À 20h20, France 2 est déjà dans le micro-trottoir, tandis que Ruth Elkrief se réjouit de « ce nouvel élan d’optimisme » pour le pays. Bruno Le Maire estime que « l’heure est à la France et à l’intérêt général ». Chercherait-il un poste ? Gérard Collomb conserve son ton mi-lexomylé, mi bourvilien. Sur CNews, foin d’invités, on se contente de reprendre une série de tweets politiques. Il faut attendre presque 21h pour entendre (sur TF1) le terme « gravité » à propos des voix portées sur le FN, par Laetitia Avia, soutien de En Marche !. De son côté, Jean-Marie Le Guen juge que l’élection d’Emmanuel Macron « est une bonne chose pour la gauche ». Pourquoi ? « Parce qu’il y a de bonnes choses dans le programme de Benoît Ham… euh, Emmanuel Macron »… A y est, on tient le lapsus de la soirée.

Macron demande de « dérouler le prompteur »

À 21 h 05, la première phrase de Macron crève l’écran. On l’entend sur TF1, qui a fait la bascule vers son QG trop tôt : « Tu peux dérouler le prompteur là ? » De fait, il lit son prompteur, habité, presque désincarné pour la circonstance.
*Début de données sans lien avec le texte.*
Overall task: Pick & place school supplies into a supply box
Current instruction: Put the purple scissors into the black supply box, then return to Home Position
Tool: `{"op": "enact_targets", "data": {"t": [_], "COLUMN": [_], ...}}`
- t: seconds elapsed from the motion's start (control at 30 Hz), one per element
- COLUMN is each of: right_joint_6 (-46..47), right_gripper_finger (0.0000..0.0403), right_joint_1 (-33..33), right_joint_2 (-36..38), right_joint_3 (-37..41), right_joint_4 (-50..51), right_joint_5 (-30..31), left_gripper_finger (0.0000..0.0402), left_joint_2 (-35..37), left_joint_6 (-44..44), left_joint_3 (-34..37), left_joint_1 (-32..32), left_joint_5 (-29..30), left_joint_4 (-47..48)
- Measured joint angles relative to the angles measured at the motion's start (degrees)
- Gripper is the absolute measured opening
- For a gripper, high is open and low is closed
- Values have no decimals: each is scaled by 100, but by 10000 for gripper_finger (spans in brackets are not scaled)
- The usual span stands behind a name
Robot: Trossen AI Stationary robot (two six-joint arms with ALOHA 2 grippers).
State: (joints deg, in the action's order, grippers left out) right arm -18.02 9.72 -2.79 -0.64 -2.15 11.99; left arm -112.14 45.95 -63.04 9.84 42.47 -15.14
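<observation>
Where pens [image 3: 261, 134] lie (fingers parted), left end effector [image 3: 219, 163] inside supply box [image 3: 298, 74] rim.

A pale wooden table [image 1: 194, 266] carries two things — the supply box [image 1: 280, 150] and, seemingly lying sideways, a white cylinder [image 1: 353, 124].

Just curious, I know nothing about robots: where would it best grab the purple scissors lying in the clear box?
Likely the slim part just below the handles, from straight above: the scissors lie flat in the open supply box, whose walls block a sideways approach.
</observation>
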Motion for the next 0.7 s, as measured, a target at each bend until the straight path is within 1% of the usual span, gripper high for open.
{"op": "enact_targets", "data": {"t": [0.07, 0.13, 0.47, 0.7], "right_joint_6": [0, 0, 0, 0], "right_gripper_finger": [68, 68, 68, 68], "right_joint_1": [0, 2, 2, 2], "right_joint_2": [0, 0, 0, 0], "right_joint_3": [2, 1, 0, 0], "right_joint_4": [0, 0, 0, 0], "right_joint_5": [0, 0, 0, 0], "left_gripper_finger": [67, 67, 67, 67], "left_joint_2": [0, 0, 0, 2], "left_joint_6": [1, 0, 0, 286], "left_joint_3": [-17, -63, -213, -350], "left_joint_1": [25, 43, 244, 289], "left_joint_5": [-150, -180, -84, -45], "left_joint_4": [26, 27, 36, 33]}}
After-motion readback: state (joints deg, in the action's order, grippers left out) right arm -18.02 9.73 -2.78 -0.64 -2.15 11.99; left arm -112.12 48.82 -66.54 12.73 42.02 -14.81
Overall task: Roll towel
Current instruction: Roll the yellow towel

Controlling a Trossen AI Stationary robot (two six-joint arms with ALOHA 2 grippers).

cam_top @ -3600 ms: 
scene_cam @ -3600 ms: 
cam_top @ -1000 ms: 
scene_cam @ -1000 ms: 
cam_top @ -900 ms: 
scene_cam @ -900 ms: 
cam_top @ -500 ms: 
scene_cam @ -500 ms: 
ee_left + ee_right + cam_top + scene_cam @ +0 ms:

Il est arrivé au bout de son « PROJET !!! » Quand Macron fonce sur le Louvre suivi par une horde de motards chargés de caméras, « à quelques centimètres de sa voiture », Léa Salamé délaisse le « place au direct » pour un « place à l’image ».

Les invités se succèdent en plateaux, on avale des petits fours dans les loges des rédactions. Pendant ce temps, sur Arte, dans Le Festin de Babette, Stéphane Audran sert une soupe à la tortue et des cailles en sarcophage, accompagnées d’un Château du clos de Vougeot 1845. C’est huit crans au-dessus du Fouquet’s, de la Rotonde ou du Chalet du Lac. Et un bol d’oxygène.